DIRECTIONS FOR THIS TASK: Please output the section of the listing below that opens with the line containing "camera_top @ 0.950" and closes with the line containing "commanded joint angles", exactly and with nothing else.

DATA FOR ANALYSIS:
---*---

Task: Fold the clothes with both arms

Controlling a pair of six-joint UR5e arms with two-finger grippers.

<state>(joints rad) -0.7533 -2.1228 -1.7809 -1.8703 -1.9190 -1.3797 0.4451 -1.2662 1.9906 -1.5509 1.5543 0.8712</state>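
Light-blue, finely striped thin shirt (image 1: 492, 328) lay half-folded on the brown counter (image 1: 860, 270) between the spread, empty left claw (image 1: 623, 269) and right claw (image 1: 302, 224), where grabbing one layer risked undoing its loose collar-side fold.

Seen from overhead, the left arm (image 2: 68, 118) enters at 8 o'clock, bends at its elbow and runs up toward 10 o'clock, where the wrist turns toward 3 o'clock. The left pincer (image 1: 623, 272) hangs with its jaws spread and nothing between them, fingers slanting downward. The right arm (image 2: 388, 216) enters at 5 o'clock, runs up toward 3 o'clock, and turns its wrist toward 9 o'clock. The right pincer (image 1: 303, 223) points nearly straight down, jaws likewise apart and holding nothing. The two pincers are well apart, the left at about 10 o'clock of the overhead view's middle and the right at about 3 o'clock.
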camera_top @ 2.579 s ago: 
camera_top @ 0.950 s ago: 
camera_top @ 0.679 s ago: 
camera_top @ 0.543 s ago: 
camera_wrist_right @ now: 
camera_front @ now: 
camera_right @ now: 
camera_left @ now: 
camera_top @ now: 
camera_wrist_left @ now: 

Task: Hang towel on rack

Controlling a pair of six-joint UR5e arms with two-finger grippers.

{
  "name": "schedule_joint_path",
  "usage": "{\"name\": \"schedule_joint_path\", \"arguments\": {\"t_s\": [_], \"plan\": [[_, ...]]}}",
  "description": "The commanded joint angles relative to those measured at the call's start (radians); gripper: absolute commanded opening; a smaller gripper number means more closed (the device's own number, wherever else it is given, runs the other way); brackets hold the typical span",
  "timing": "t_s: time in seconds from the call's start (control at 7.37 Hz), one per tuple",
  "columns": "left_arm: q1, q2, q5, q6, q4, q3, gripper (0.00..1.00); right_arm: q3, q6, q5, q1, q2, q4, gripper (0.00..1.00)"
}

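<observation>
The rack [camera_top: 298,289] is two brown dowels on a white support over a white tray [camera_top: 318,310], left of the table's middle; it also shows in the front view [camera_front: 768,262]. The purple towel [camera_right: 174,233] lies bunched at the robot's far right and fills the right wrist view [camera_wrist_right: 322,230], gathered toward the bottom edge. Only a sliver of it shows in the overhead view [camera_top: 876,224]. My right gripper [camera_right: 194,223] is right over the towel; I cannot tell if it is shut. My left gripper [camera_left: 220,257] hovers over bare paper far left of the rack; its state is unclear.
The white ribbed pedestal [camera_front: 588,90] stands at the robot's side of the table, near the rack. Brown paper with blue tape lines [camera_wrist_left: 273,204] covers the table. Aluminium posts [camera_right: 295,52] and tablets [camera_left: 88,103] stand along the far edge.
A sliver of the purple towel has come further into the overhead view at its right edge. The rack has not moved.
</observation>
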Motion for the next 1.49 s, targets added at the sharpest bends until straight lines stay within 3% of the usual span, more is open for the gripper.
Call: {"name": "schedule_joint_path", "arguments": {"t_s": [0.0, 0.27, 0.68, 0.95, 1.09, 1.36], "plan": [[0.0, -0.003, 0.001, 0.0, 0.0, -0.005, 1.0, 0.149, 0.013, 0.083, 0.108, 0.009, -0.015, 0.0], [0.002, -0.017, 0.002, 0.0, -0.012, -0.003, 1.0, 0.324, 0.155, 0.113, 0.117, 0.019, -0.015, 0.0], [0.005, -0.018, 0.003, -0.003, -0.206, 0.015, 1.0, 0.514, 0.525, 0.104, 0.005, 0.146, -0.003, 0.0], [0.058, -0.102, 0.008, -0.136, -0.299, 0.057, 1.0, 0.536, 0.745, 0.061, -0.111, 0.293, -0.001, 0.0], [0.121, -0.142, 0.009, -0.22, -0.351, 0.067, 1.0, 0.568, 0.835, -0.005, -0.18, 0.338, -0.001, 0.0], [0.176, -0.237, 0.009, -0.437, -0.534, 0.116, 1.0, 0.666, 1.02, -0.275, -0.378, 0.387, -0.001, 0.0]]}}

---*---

WORKED SOLUTION:
camera_top @ 0.950 s ago: 
camera_top @ 0.679 s ago: 
camera_top @ 0.543 s ago: 
camera_wrist_right @ now: 
camera_front @ now: 
camera_right @ now: 
camera_left @ now: 
camera_top @ now: 
camera_wrist_left @ now: 

Task: Hang towel on rack

Controlling a pair of six-joint UR5e arms with two-finger grippers.

{
  "name": "schedule_joint_path",
  "usage": "{\"name\": \"schedule_joint_path\", \"arguments\": {\"t_s\": [_], \"plan\": [[_, ...]]}}",
  "description": "The commanded joint angles relative to those measured at the call's start (radians); gripper: absolute commanded opening; a smaller gripper number means more closed (the device's own number, wherever else it is given, runs the other way); brackets hold the typical span",

That completes the answer.